Participants : Claire Dune, Ting Wang, Jean-Pierre Merlet [correspondant] .

In the period 2009-2013 we have conducted in collaboration with Nice hospital a large experiment involving 54 subjects (30 elderly and 24 young adults) for determining walking pattern of elderly people using our instrumented walker ANG-light . We have started the processing of this large amount of data we some interesting results [25] :

  • a classical walking test is the 10 meter walking test: the subject is asked to perform a 10m straight line trajectory and the result is the total time. Such test may have large consequences as it is used to determine the autonomy level and the resulting financial aid. Our test has surprisingly shown that when using a walker elderly people are usually faster that young adults

  • on the other hand the maximal deviation with respect to the desired trajectory is much smaller for young adults than for elderly one. Furthermore few elderly have the same deviation and it may be considered as a signature of the walking pattern that is worth measuring

Our objective is now to analyze the maneuvers (half-turn and round-about) and to compare/complement the data with the one obtained with a Kinect. A long term objective is also to implement a model of a human walking with a walker and to use this model for an inverse calculation: measuring walking patterns indicators with the walker and calculating these indicators when not using the walker.

Experimental calibration of a high-accuracy space telescope

Participants : Thibault Gayral, David Daney, Jean-Pierre Merlet.

A collaborative work began in October 2010 with Thales Alenia Space on the calibration of the mechanical structure of a space telescope. Its architecture is based on a parallel manipulator (type active wrist 6-PUS) used to correct the relative position of two mirrors. The aim is to reach a micrometer accuracy in order to obtain a suitable quality of the images provided by the telescope. Thus, a complete model of the space telescope needs to be developed and validated through calibration. Since high velocity is not required in such an application, the dynamic effects can be neglected and only geometric and/or static calibration has to be considered.

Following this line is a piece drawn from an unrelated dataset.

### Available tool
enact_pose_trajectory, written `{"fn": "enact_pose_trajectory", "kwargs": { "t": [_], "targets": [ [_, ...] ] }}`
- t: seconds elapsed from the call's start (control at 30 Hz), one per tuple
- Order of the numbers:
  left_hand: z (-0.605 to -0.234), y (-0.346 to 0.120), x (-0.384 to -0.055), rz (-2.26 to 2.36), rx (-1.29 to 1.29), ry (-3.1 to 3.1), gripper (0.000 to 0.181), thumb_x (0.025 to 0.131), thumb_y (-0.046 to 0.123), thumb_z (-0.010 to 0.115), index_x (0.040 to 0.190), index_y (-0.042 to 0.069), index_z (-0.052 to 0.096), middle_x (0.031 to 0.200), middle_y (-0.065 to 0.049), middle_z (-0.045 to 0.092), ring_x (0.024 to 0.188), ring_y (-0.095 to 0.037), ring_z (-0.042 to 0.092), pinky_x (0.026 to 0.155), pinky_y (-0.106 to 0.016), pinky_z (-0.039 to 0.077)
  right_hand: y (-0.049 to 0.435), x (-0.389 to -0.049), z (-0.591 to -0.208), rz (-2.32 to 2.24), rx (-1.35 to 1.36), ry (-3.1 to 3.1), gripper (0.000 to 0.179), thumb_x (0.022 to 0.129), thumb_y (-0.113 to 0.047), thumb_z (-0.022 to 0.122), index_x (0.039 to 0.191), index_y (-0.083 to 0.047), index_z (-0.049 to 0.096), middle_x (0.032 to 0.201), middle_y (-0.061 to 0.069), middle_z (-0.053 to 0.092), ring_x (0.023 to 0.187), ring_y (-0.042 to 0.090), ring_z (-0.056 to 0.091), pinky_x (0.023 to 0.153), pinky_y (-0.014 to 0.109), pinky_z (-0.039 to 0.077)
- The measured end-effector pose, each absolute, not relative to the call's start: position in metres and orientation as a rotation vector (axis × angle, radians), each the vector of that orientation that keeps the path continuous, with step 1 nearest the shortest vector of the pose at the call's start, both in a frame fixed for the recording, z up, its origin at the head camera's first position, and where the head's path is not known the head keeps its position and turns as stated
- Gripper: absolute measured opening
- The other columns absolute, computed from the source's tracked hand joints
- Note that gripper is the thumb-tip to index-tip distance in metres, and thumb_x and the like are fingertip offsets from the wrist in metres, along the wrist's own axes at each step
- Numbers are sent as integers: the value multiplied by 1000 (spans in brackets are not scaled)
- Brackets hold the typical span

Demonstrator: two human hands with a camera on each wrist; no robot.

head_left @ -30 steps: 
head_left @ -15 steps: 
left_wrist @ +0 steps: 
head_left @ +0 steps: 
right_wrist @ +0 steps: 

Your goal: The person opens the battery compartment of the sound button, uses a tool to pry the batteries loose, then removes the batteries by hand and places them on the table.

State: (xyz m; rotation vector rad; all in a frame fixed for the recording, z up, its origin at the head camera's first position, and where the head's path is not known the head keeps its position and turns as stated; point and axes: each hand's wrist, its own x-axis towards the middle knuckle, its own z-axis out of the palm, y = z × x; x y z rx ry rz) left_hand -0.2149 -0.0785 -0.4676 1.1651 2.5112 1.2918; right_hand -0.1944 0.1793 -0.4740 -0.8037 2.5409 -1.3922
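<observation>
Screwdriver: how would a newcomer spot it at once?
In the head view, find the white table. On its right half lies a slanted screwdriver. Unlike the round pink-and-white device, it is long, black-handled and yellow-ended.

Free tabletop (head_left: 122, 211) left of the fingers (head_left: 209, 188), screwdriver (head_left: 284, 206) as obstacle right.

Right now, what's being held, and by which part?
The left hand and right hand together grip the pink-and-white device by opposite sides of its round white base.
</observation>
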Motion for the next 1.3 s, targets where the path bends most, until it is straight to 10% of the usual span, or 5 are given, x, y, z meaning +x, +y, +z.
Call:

For the geometric models, measurements for calibration were performed in a clean room under controlled pressure, temperature and humidity conditions to minimize the influence of the non-geometric errors. Thus, two possible static inaccuracy sources were identified and modeled: one from the deformation of the mobile platform and the other resulting from the behavior of the flexure joints. Three incremental models of the flexure joints were developed and compared: a spherical joint model, a model issued from the beam theory and a stiffness model. Results of calibration using an accurate measurement system of photogrammetry showed that the flexure joints can be modeled by perfect spherical joints due to the small workspace of the telescope. Concerning the mobile platform deformation, two models were developed. With those models, a positioning accuracy of some micrometers was finally reached after calibration with only position and orientation measurements of the mobile platform.

Then, opto-mechanical models were developed considering experimental measurements by imaging on the prototype of the space telescope. The optical defects were analyzed considering Zernike polynomials. The aim of optical calibration was to minimize the coefficients of the Zernike polynomials in order to improve the optical properties of the space telescope. Results of calibration were studied in order to perform a proper choice of the opto-mechanical models. Finally, the optical quality was improved after calibration. This validates the fact that the telescope can be calibrated directly in space, after its deployment, with only the provided information. A second campaign of measurements by imaging was programmed to finely adjust the opto-mechanical model parameters.